* What is required
Look below for the line containing "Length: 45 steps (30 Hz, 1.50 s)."; from there, print each line exactly up to and including the line containing "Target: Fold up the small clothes", and stop.

* Recorded information
□ □ □ □ □

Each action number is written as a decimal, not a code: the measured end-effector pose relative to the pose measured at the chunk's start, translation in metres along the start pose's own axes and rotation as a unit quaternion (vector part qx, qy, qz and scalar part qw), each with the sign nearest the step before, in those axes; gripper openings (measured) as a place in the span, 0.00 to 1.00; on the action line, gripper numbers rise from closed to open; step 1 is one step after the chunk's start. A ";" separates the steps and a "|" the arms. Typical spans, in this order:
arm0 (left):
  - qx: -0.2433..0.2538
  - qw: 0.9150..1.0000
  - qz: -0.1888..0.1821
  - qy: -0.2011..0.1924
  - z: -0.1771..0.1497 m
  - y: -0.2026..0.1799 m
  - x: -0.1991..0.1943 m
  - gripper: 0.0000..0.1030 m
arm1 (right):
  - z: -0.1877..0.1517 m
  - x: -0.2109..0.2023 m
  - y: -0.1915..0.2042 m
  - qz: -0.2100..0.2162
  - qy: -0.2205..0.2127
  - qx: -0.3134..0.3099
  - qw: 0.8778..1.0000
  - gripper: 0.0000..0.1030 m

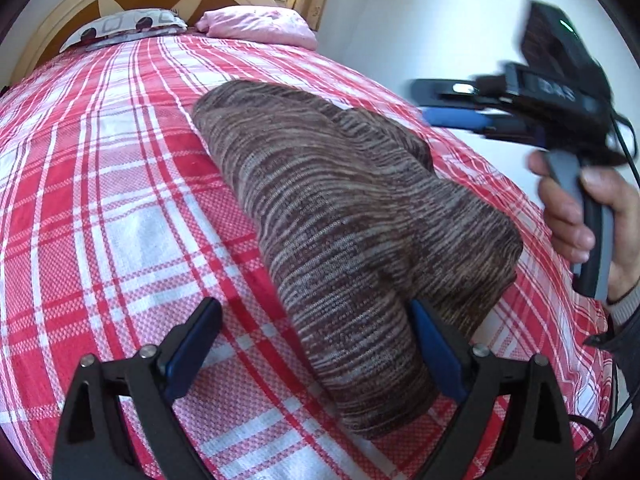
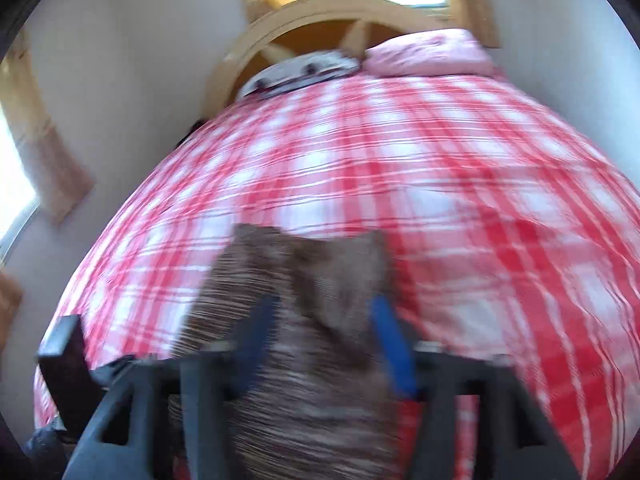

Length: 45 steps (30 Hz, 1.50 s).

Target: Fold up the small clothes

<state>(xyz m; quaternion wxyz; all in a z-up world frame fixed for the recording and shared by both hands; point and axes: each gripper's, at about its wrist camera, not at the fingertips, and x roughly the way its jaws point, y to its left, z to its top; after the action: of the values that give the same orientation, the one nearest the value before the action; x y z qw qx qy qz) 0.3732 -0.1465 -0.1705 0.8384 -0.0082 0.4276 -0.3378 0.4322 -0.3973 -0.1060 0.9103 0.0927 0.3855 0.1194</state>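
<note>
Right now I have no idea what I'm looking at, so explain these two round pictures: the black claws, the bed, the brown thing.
No robot here: a person holds a hand-operated two-finger gripper in each hand, each with a fisheye camera looking along its fingers. One picture is from the left gripper, the other, blurred, from the right gripper. In the left view a hand carries the right gripper. A brown striped knit garment, folded, lies on the red plaid bedspread. Both grippers stand open, holding nothing.

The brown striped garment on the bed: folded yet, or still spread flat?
Folded. The brown striped garment lies doubled on the red plaid bedspread, one layer overlapping another, with a rounded fold at its near end.
</note>
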 end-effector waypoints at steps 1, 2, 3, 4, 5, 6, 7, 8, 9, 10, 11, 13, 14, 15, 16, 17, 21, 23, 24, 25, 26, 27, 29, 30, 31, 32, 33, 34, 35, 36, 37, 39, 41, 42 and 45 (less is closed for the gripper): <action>-0.001 1.000 -0.002 0.000 0.000 0.000 0.000 0.94 | 0.004 0.012 0.008 0.018 0.022 -0.008 1.000 0.59; -0.003 1.000 -0.003 -0.001 -0.001 0.002 -0.001 0.94 | 0.008 0.026 0.015 0.027 0.040 -0.015 0.999 0.59; -0.005 1.000 -0.005 -0.002 -0.005 0.002 -0.003 0.94 | 0.010 0.035 0.016 0.023 0.043 -0.010 0.999 0.59; -0.007 1.000 -0.007 -0.002 -0.004 0.003 -0.003 0.94 | 0.012 0.047 0.011 0.028 0.053 0.009 0.998 0.59; -0.008 1.000 -0.007 0.000 -0.005 0.002 -0.004 0.95 | 0.013 0.061 -0.001 0.036 0.067 0.047 0.996 0.59; -0.007 1.000 -0.006 0.001 -0.006 0.002 -0.004 0.96 | 0.014 0.071 -0.014 0.028 0.073 0.079 0.994 0.59; -0.005 1.000 -0.005 0.002 -0.007 0.004 -0.004 0.96 | 0.014 0.082 -0.029 0.015 0.085 0.111 0.990 0.55; -0.002 1.000 -0.002 0.003 -0.007 0.003 -0.004 0.96 | 0.014 0.090 -0.048 0.014 0.087 0.144 0.986 0.54; -0.001 1.000 0.001 0.005 -0.007 0.002 -0.003 0.96 | 0.016 0.090 -0.064 0.010 0.072 0.168 0.983 0.53; 0.001 1.000 0.004 0.006 -0.007 0.001 -0.002 0.96 | 0.018 0.091 -0.068 -0.001 0.070 0.172 0.983 0.53; 0.002 1.000 0.006 0.008 -0.007 0.000 -0.002 0.96 | 0.020 0.089 -0.071 -0.013 0.068 0.168 0.983 0.53; 0.004 1.000 0.008 0.008 -0.006 -0.001 -0.002 0.96 | 0.020 0.083 -0.065 -0.019 0.066 0.146 0.987 0.53; 0.002 1.000 0.007 0.007 -0.006 -0.001 -0.002 0.96 | 0.020 0.078 -0.060 -0.021 0.062 0.133 0.989 0.53; 0.000 1.000 0.005 0.006 -0.006 0.000 -0.002 0.96 | 0.018 0.069 -0.052 -0.028 0.054 0.116 0.991 0.54; -0.002 1.000 0.004 0.005 -0.007 0.000 -0.003 0.96 | 0.014 0.058 -0.047 -0.041 0.046 0.100 0.993 0.55; -0.005 1.000 0.002 0.004 -0.007 0.001 -0.005 0.96 | 0.013 0.052 -0.043 -0.048 0.036 0.086 0.994 0.55; -0.016 1.000 0.017 0.001 -0.011 0.004 -0.009 0.96 | -0.024 0.009 -0.009 -0.044 0.022 0.016 0.999 0.55; -0.012 1.000 0.027 0.000 -0.012 0.002 -0.010 0.97 | -0.053 -0.009 -0.003 -0.024 0.033 0.004 0.999 0.55; -0.010 0.999 0.034 0.002 -0.013 0.001 -0.010 0.97 | -0.071 -0.014 -0.004 -0.006 0.047 0.009 0.999 0.55; -0.005 0.999 0.040 0.003 -0.014 -0.001 -0.010 0.98 | -0.079 -0.010 -0.004 -0.005 0.063 0.007 0.998 0.54; -0.002 0.999 0.046 0.002 -0.014 -0.003 -0.011 0.99 | -0.095 -0.007 -0.003 -0.021 0.089 -0.009 0.996 0.54; 0.000 0.998 0.055 0.002 -0.014 -0.004 -0.011 1.00 | -0.102 -0.008 0.000 -0.033 0.084 -0.027 0.996 0.54; -0.002 0.998 0.063 0.002 -0.015 -0.004 -0.011 1.00 | -0.111 -0.015 0.009 -0.063 0.077 -0.063 0.993 0.54; -0.003 0.998 0.063 0.003 -0.015 -0.003 -0.011 1.00 | -0.110 -0.020 0.011 -0.065 0.074 -0.063 0.993 0.55; -0.004 0.998 0.063 0.003 -0.015 -0.004 -0.011 1.00 | -0.107 -0.024 0.013 -0.064 0.064 -0.061 0.994 0.55; -0.003 0.998 0.065 0.003 -0.016 -0.003 -0.011 1.00 | -0.103 -0.030 0.018 -0.064 0.047 -0.065 0.995 0.55; -0.002 0.998 0.067 0.004 -0.015 -0.003 -0.011 1.00 | -0.100 -0.034 0.022 -0.063 0.035 -0.072 0.995 0.55; 0.000 0.998 0.070 0.005 -0.015 -0.004 -0.010 1.00 | -0.097 -0.034 0.028 -0.065 0.026 -0.085 0.994 0.55; 0.001 0.997 0.072 0.005 -0.016 -0.005 -0.010 1.00 | -0.096 -0.030 0.034 -0.067 0.025 -0.096 0.993 0.55; 0.001 0.997 0.074 0.005 -0.016 -0.005 -0.010 1.00 | -0.097 -0.022 0.034 -0.064 0.036 -0.095 0.993 0.55; 0.002 0.997 0.074 0.006 -0.016 -0.005 -0.010 1.00 | -0.098 -0.015 0.035 -0.063 0.049 -0.090 0.993 0.55; 0.006 0.997 0.080 0.006 -0.017 -0.007 -0.010 1.00 | -0.108 0.007 0.024 -0.070 0.096 -0.072 0.990 0.55; 0.004 0.997 0.078 0.006 -0.016 -0.006 -0.010 1.00 | -0.110 0.006 0.025 -0.072 0.084 -0.081 0.991 0.55; 0.001 0.997 0.076 0.005 -0.017 -0.006 -0.011 1.00 | -0.108 0.003 0.028 -0.075 0.086 -0.084 0.990 0.55; -0.002 0.997 0.072 0.004 -0.016 -0.005 -0.011 1.00 | -0.098 -0.012 0.039 -0.077 0.067 -0.088 0.991 0.55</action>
<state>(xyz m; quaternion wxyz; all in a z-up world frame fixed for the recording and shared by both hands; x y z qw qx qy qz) 0.3541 -0.1396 -0.1717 0.8587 0.0226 0.4311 -0.2762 0.3479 -0.3561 -0.1551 0.8936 -0.0263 0.4394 0.0883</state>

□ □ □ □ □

* Answer
Length: 45 steps (30 Hz, 1.50 s).

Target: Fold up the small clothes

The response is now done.